__YOUR TASK__
Copy out the data below from the line containing "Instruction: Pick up" to the line containing "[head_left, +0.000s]", both lines included, with all images left out.

(Items from a data source)
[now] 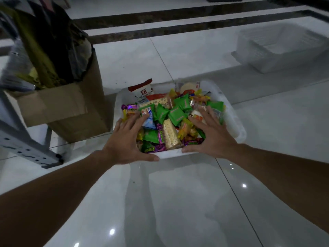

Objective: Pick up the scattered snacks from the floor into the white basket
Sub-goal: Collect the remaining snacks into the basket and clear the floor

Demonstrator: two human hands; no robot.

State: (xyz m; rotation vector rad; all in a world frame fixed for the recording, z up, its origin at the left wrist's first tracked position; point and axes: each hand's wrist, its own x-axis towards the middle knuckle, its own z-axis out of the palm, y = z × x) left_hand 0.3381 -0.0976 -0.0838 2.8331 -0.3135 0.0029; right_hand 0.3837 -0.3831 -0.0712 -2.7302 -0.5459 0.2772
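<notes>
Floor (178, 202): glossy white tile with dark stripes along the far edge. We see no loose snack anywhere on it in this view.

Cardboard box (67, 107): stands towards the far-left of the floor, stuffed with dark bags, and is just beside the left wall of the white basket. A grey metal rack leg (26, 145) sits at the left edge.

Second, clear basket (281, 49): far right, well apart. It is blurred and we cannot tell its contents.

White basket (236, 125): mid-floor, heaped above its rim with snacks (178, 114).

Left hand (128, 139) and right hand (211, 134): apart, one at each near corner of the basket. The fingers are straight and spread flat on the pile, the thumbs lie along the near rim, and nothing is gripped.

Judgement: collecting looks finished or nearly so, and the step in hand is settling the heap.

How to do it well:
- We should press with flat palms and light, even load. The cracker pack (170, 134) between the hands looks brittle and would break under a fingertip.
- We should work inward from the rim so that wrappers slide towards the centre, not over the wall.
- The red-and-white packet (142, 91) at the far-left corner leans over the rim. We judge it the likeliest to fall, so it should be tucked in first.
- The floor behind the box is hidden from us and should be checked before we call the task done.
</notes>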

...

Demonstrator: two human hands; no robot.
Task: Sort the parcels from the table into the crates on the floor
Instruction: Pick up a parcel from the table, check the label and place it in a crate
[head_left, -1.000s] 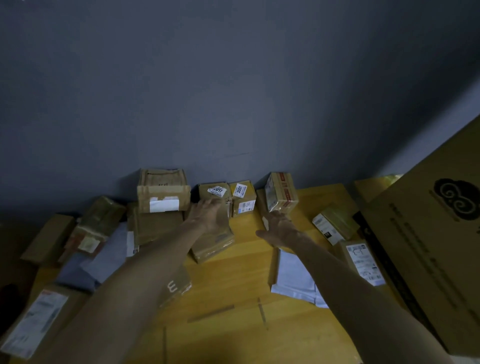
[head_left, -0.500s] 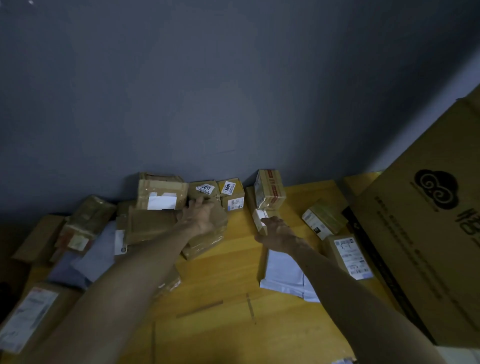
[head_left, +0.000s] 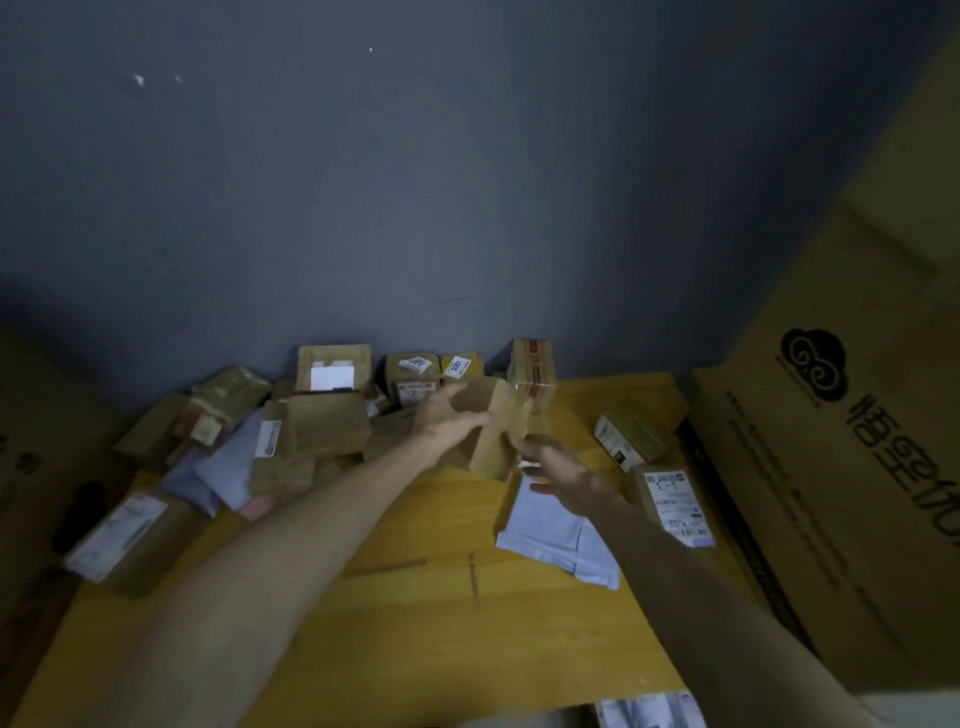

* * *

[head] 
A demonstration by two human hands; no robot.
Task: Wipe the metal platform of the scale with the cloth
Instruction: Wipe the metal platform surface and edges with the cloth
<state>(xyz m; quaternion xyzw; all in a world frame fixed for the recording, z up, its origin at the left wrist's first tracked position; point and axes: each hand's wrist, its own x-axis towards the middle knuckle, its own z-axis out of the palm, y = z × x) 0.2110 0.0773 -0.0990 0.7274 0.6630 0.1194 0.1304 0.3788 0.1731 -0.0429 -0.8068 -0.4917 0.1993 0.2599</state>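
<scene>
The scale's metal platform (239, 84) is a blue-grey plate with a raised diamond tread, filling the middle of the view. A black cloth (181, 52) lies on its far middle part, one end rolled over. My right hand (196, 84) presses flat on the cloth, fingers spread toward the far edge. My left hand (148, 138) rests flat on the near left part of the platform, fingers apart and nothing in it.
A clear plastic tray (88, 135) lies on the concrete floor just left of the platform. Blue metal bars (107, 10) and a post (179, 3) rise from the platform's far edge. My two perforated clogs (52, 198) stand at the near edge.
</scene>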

__ANSWER TO THE EXERCISE__
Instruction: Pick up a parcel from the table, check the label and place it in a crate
[head_left, -1.000s] 
[head_left, -0.500s] 
[head_left, +0.000s] 

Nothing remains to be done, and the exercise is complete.